TO DO:
Repeat the material exactly, every line of it.

STUDY MATERIAL:
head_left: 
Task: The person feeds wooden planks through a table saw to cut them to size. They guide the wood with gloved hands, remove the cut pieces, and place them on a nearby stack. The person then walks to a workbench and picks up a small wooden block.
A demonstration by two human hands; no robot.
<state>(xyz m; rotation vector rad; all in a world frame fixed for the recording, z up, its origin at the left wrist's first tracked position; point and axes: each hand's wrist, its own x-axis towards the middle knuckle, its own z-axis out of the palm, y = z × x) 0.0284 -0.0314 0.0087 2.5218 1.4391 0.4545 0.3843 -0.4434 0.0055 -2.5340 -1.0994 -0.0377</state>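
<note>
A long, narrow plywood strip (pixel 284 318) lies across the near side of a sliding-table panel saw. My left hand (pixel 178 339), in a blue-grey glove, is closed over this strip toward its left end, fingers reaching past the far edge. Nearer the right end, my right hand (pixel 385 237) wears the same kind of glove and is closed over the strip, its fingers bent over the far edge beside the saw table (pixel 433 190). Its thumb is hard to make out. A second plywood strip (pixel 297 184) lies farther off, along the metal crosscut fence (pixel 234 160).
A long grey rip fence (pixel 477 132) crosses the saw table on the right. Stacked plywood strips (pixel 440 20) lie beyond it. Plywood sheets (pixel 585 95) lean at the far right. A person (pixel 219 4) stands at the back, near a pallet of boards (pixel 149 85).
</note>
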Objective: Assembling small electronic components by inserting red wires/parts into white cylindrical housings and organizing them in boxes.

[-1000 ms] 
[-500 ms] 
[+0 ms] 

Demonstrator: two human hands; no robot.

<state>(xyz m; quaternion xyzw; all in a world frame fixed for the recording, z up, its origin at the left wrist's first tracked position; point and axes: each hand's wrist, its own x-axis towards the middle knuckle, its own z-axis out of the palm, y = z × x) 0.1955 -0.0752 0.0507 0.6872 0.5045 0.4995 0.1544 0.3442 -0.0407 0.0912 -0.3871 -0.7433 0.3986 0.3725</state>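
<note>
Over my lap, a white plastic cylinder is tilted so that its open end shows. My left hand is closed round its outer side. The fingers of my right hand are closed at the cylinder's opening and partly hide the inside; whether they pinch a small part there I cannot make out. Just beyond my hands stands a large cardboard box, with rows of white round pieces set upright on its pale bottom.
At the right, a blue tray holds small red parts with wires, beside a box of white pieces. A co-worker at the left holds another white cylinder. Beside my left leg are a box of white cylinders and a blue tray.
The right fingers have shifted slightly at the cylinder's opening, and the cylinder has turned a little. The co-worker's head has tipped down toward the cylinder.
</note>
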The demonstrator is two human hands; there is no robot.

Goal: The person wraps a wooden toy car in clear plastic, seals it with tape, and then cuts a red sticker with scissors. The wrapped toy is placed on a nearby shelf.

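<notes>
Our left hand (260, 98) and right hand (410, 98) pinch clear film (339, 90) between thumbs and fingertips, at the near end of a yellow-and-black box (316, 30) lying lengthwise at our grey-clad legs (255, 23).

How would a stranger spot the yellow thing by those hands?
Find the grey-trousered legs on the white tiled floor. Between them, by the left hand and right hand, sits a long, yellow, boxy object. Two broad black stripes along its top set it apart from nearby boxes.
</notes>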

ANSWER BOX:
head_left: 
Task: The person feeds wooden planks through a table saw to cut them to size. They guide the wood with gloved hands, remove the cut pieces, and place them on a nearby stack. The person then walks to a workbench and picks up a small wooden block.
A demonstration by two human hands; no robot.
<state>(xyz m; rotation vector rad; all in a world frame fixed for the recording, z up, its origin at the left wrist's first tracked position; point and axes: each hand's wrist, its own x-axis towards the middle knuckle, its own z-axis out of the palm, y = z × x) 0.0284 -0.0314 0.0087 2.5218 1.4391 0.4545 0.3843 -0.4434 0.0055 -2.5340 -1.0994 -0.0377</state>
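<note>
A long, narrow plywood strip (pixel 284 318) lies across the near side of a sliding-table panel saw. My left hand (pixel 178 339), in a blue-grey glove, is closed over this strip toward its left end, fingers reaching past the far edge. Nearer the right end, my right hand (pixel 385 237) wears the same kind of glove and is closed over the strip, its fingers bent over the far edge beside the saw table (pixel 433 190). Its thumb is hard to make out. A second plywood strip (pixel 297 184) lies farther off, along the metal crosscut fence (pixel 234 160).
A long grey rip fence (pixel 477 132) crosses the saw table on the right. Stacked plywood strips (pixel 440 20) lie beyond it. Plywood sheets (pixel 585 95) lean at the far right. A person (pixel 219 4) stands at the back, near a pallet of boards (pixel 149 85).
</note>
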Objective: Assembling small electronic components by inserting red wires/parts into white cylindrical housings and organizing them in boxes.

[-1000 ms] 
[-500 ms] 
[+0 ms] 

Demonstrator: two human hands; no robot.

<state>(xyz m; quaternion xyzw; all in a world frame fixed for the recording, z up, its origin at the left wrist's first tracked position; point and axes: each hand's wrist, its own x-axis towards the middle knuckle, its own z-axis out of the palm, y = z × x) 0.1955 -0.0752 0.0507 0.6872 0.5045 0.4995 0.1544 0.3442 -0.0407 0.0912 -0.3871 -0.7433 0.3986 0.3725</state>
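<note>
Over my lap, a white plastic cylinder is tilted so that its open end shows. My left hand is closed round its outer side. The fingers of my right hand are closed at the cylinder's opening and partly hide the inside; whether they pinch a small part there I cannot make out. Just beyond my hands stands a large cardboard box, with rows of white round pieces set upright on its pale bottom.
At the right, a blue tray holds small red parts with wires, beside a box of white pieces. A co-worker at the left holds another white cylinder. Beside my left leg are a box of white cylinders and a blue tray.
The right fingers have shifted slightly at the cylinder's opening, and the cylinder has turned a little. The co-worker's head has tipped down toward the cylinder.
</note>
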The demonstrator is two human hands; there is no robot.

Goal: The person wraps a wooden toy car in clear plastic, seals it with tape, and then cuts a red sticker with scissors. The wrapped toy is placed on a nearby shelf.

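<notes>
Our left hand (260, 98) and right hand (410, 98) pinch clear film (339, 90) between thumbs and fingertips, at the near end of a yellow-and-black box (316, 30) lying lengthwise at our grey-clad legs (255, 23).

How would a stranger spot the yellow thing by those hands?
Find the grey-trousered legs on the white tiled floor. Between them, by the left hand and right hand, sits a long, yellow, boxy object. Two broad black stripes along its top set it apart from nearby boxes.
</notes>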

This answer is finished.